Donald Jones, RN, Emergency Room Administrative Clinical Coordinator, agreed with that sentiment and offered up his own musical talents to lift the spirits of his colleagues. Mr. Jones, a Dallas Opera member, performed both in the front lobby and back entrance of Clements University Hospital in April with the objective of inspiring fellow health care workers with songs like “Lean on Me” and Simon & Garfunkel’s “Bridge Over Troubled Water.”

“Music has the ability to connect people, and to me that’s the most beautiful thing,” Mr. Jones said.

 

Caring for caregivers

As National Nurses Week ended on May 12, Mandi Longoria, the Magnet Program Manager from the Clinical Education and Professional Practice team, summed up the sentiment that the well-being of health care workers is a priority: “Our senior leadership recognizes that if we are not taking care of ourselves, it is very challenging to continue to pour from an empty cup.”

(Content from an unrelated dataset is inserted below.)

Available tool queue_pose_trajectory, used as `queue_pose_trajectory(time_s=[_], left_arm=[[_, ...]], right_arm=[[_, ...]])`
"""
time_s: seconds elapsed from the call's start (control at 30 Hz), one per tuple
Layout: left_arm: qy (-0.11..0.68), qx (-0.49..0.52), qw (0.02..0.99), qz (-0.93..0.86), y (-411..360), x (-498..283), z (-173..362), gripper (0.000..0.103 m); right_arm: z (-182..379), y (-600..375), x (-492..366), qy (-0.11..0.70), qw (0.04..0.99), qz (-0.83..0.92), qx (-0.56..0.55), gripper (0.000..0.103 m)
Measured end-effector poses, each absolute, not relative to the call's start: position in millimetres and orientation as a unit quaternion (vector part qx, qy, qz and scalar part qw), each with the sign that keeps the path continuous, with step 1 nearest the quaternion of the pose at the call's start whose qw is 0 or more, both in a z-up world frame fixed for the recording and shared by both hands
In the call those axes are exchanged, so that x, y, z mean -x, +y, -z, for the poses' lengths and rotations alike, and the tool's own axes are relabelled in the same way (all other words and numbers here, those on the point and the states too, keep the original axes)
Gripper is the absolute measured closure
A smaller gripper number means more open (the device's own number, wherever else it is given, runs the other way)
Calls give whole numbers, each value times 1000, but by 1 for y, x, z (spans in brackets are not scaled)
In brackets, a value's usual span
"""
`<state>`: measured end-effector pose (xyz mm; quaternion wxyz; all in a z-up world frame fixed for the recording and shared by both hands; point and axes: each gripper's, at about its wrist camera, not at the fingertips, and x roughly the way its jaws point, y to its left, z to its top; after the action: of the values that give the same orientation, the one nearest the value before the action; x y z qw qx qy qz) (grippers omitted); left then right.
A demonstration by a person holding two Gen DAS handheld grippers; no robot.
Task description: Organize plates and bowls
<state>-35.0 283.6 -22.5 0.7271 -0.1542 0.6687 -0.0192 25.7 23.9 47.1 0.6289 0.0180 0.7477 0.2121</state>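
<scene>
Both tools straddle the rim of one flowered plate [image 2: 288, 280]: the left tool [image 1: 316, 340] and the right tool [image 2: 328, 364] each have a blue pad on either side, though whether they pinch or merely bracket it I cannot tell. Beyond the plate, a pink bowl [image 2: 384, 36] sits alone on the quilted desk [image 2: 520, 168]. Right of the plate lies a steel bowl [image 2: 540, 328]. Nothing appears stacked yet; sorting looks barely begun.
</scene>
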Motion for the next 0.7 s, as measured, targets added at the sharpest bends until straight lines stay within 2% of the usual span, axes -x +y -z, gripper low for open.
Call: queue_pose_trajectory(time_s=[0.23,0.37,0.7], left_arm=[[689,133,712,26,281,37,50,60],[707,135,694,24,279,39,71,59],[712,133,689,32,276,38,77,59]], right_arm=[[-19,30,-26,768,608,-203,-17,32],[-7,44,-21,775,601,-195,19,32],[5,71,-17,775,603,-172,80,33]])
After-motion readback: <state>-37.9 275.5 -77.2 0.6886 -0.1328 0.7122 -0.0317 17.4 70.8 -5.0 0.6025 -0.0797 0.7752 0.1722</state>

Ms. Longoria said relationship-based care (RBC) is the nursing professional practice model at UT Southwestern. RBC focuses on three specific relationships: care of self, care of team, and care of the patient. 

“As a Magnet designated facility, it is vital to embrace the nursing professional practice model now more than ever,” she said.  “The leaders at UTSW want to make sure that our staff feel that measures are put into place to help us care for ourselves and our teams, so that we as health care providers can focus on our why … the patients and their families.” 

Under the direction of Ms. Hernandez, the hospital earned this honor from the American Nurses Credentialing Center in 2016. The designation is the nation’s highest form of recognition for nursing excellence and serves as a benchmark for quality of care.